Kedua, faktor mitra. Perempuan yang suaminya memiliki istri/pasangan lain 1,34 kali lebih berisiko mengalami kekerasan fisik atau seksual. Kemudian wanita yang suaminya selingkuh memiliki risiko 2,48 kali lebih besar mengalami kekerasan fisik atau seksual dibandingkan wanita yang suaminya tidak selingkuh.
Ketiga, faktor ekonomi. Semakin rendah tingkat kesejahteraan, semakin tinggi risiko kekerasan dalam rumah tangga. Perempuan dari 25% rumah tangga termiskin lebih berisiko mengalami kekerasan daripada suami mereka. Risiko yang mereka hadapi 1,4 kali lebih besar dari kelompok 25% terkaya.

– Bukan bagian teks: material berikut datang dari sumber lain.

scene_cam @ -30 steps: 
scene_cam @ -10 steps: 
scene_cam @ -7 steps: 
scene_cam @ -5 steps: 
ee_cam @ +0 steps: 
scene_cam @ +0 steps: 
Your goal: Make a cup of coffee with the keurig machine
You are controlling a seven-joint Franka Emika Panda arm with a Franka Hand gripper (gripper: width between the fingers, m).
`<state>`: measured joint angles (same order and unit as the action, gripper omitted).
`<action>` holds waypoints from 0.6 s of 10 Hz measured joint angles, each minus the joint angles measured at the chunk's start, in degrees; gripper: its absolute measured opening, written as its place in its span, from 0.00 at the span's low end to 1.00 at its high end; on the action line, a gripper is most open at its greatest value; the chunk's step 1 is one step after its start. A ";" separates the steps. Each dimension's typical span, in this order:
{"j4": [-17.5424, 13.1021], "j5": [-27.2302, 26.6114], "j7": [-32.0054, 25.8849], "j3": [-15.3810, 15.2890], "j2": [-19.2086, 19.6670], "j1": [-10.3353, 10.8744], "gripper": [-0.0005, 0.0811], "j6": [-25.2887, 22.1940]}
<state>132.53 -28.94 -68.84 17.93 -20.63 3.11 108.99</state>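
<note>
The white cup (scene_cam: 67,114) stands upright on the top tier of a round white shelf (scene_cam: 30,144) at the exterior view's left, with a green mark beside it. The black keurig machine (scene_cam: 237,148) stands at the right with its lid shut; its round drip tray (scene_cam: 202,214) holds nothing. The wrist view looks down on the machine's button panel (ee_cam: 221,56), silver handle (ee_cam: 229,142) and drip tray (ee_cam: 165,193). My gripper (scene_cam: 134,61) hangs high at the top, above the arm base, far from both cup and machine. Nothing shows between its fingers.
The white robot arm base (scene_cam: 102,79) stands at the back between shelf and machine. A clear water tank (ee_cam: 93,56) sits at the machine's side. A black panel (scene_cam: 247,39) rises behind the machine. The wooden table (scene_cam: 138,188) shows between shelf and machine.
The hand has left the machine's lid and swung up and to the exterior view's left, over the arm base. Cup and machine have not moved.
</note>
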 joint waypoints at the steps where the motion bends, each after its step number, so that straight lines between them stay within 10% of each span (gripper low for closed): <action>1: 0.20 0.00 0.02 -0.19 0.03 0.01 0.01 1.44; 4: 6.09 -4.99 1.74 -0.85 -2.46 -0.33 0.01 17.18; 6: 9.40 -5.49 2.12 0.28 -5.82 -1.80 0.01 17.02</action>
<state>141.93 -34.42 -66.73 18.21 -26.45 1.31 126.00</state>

Keempat, faktor sosial budaya. Perempuan yang dibayangi rasa takut akan kejahatan memiliki risiko 1,68 kali lebih besar untuk mengalami kekerasan dibanding suaminya. Sementara itu, perempuan yang tinggal di perkotaan 1,2 kali lebih mungkin mengalami kekerasan dari suaminya dibandingkan perempuan yang tinggal di perdesaan.
Bentuk kekerasan yang paling banyak terjadi adalah kekerasan fisik, seperti menampar, memegang, meninju, menginjak. Kemudian kekerasan psikis seperti makian, ancaman, dan penelantaran rumah tangga.
Data Catahu 2022 menunjukkan bahwa kekerasan dalam rumah tangga didominasi oleh kekerasan psikis sebanyak 3.737 kasus. Kemudian disusul dengan kekerasan fisik yang mencapai 3.449 kasus pada tahun 2021.
Hambatan Ppelaksanaan UU PKDRT
Meski sudah ada Undang-Undang Penghapusan Kekerasan Dalam Rumah Tangga (PDKRT) sejak 2004, implementasinya masih belum optimal. Korban seringkali menghadapi kendala ketika membawa kasusnya ke ranah hukum dan keadilan.
Komnas Perempuan menyatakan bahwa salah satu kendala utama adalah status perkawinan korban (nikah di luar nikah).
“Tafsir aparat penegak hukum mengenai ruang lingkup perkawinan dalam UU PKDRT adalah perkawinan dicatatkan, sehingga kekerasan terhadap perempuan di luar perkawinan tidak tercakup,” tulis Komnas Perempuan.